Sommermaerchen
Laut sagte er:
„Vertrau mir einfach.“ Er hatte Gewissensbisse, weil er Beatrice so schlecht machte, aber er wusste nicht, wie er Jack sonst von ihr fernhalten sollte. Seit er erfahren hatte, dass sein Freund die Einladung zur Dinnerparty angenommen hatte, überlegte er, wie er eine Begegnung zwischen ihm und Beatrice verhindern konnte. Jack sah gut aus, war charmant. Die Frauen lagen ihm zu Füßen und machten sich seinetwegen ständig zu Närrinnen.
Jack lehnte sich zurück und schwenkte sein Glas. „Worüber wolltest du mit mir sprechen?“
Charles hatte nichts mit ihm zu bereden, es war ihm nur darum gegangen, ihn von Beatrice wegzulotsen. Aber sie hatten sich lange nicht gesehen. „Es ist inzwischen beinahe drei Jahre her“, sagte er nachdenklich.
„Nach deinem Weggang war es nicht mehr dasselbe.“
„Ich hatte keine andere Wahl“, erwiderte Charles abwehrend. „Wären mein Vater oder mein Bruder noch am Leben, wäre es anders, aber nach dem, was geschehen ist, musste ich an Mutter und Lucy denken. Zwar bin ich nie der perfekte Sohn gewesen, aber ...“
Jack nickte. „Du musst mir nichts erklären. Ich hätte dasselbe getan. Wie geht es übrigens deinem Hals?“
Charles hob die Hand zu der Narbe an seiner Kehle. „Ist längst verheilt.“
„Richard Milbanks ist vermutlich tot.“
Charles’ Miene blieb unergründlich. „Das dachte ich mir.“
Jack nickte. „Sein Schiff ist gesunken. Aber selbst wenn dem nicht so wäre, müsstest du dir keine Sorgen machen. Der Verräter darf englischen Boden nie wieder betreten.“
Charles schwieg. Er wollte nicht darüber sprechen. Milbanks und er hatten gemeinsam für das Kriegsministerium Schmuggler aufspüren und festnehmen sollen.

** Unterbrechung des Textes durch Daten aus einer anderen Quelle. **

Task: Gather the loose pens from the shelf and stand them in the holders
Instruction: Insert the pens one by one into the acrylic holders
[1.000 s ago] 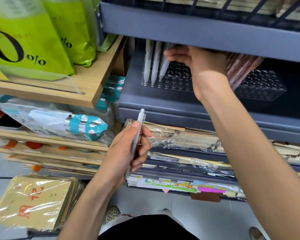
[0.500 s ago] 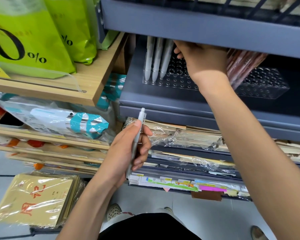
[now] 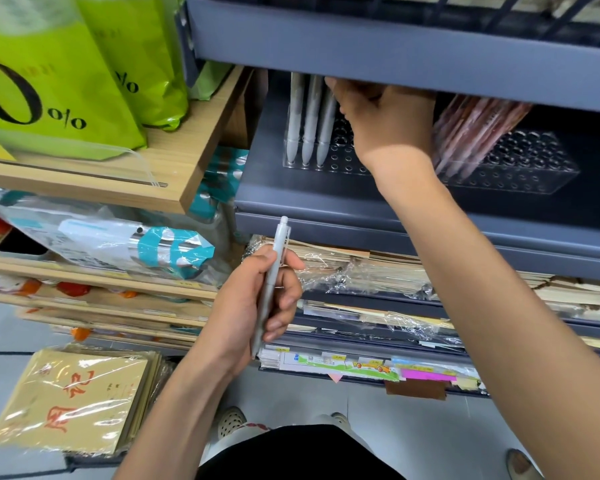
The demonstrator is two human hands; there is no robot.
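We are gripping a pale-grey plastic pen [image 3: 272,282] in the left hand [image 3: 250,306], six o'clock of the clear perforated acrylic holder [image 3: 342,162]. The right hand [image 3: 383,123] is hovering by three white standing pens [image 3: 309,123]; its grip we cannot tell. We are advising the adjacent free hole, upright.

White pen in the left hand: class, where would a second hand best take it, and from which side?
Probably the upper barrel of the white pen near its clip, from above: that end stands upright, clear of the left hand, whose fingers wrap the lower barrel.
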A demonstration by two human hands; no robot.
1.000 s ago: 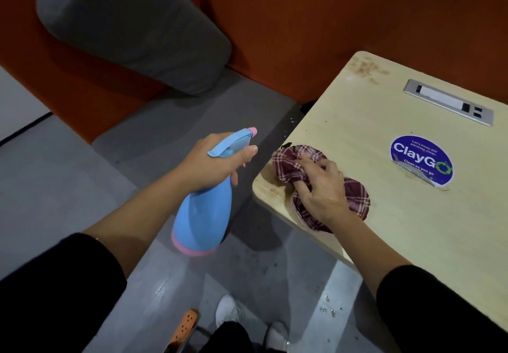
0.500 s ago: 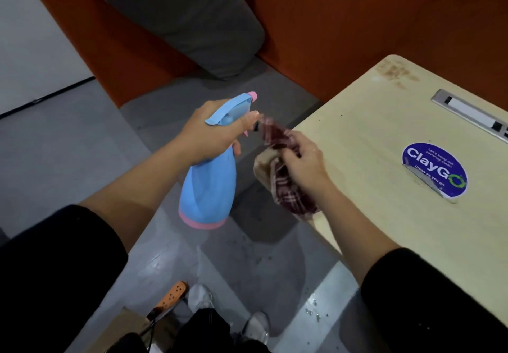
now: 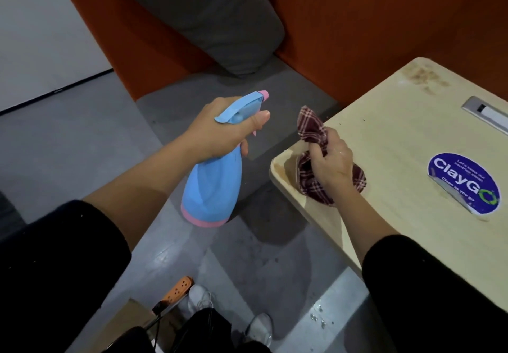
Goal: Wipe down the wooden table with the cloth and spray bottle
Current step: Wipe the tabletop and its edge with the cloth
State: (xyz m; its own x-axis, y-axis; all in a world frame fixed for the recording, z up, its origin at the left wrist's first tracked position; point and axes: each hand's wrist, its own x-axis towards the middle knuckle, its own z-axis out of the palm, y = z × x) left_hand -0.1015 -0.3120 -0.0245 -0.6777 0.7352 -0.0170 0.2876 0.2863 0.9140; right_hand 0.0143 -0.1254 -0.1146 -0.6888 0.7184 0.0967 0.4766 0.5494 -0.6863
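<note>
My left hand [image 3: 220, 130] grips the neck of a blue spray bottle [image 3: 213, 185] with a pink base and pink nozzle, held in the air left of the table, nozzle pointing right. My right hand [image 3: 331, 164] grips a bunched dark red plaid cloth [image 3: 312, 127] over the near left corner of the pale wooden table [image 3: 398, 144]. One end of the cloth sticks up above my fist; the rest bunches under my hand at the table top. A brownish smear [image 3: 288, 170] lies on the wood beside the cloth.
A round blue "ClayGo" sticker [image 3: 463, 182] is on the table, a metal power-socket plate [image 3: 486, 113] at its far right, and brown stains [image 3: 423, 78] near the far corner. Behind are an orange booth wall [image 3: 357, 23], a grey cushion [image 3: 209, 20] and grey bench seat [image 3: 220, 89]. My white shoes [image 3: 258, 328] stand on the grey floor.
My right hand lifted the cloth off the table, gathered it into a bunch beside the nozzle, then brought it back over the table corner. The bottle stays held in the air.
</note>
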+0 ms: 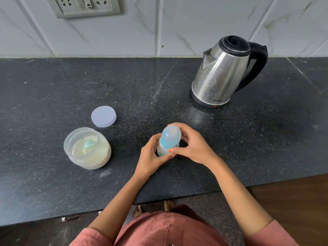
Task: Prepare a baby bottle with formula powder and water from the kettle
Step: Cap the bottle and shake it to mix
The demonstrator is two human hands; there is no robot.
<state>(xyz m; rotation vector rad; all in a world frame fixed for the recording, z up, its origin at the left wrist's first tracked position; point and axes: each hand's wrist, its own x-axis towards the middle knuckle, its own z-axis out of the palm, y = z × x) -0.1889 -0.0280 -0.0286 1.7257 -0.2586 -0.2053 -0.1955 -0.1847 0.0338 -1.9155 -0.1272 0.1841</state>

Charles hatte ihm sein Leben anvertraut. Eines Abends entdeckten sie ein unbekanntes Schiff, ihr Schiff war bereits mit konfiszierter Ware voll beladen. Es hätte eine Routineinspektion werden sollen, deshalb war er nicht besonders wachsam gewesen. Ganz sicher hatte er nicht damit gerechnet, dass Milbanks plötzlich ein Messer ziehen und versuchen würde, ihm die Kehle aufzuschlitzen. Es wäre dem Schuft sogar beinahe gelungen. Während er blutend auf dem Deck lag, wurde die Ware auf das andere Schiff umgeladen, und Charles sah, wie auch Milbanks auf das andere Schiff ging. Vermutlich war er zu der Ansicht gelangt, dass Schmuggel profitabler war, als Schmuggler aufzugreifen. Hilflos musste Charles zusehen, wie dieser Schuft entkam.
In jener Nacht wäre er beinahe gestorben. Am liebsten hätte er Milbanks bis ans Ende der Welt gejagt, um ihn der Gerechtigkeit zuzuführen. Allein dass er dabei sein Leben erneut aufs Spiel setzen musste und diesmal möglicherweise nicht solch großes Glück haben würde, hielt ihn davon ab. Seine Familie wusste nicht, dass er dem Tod nur knapp entronnen war, und er musste für sie sorgen.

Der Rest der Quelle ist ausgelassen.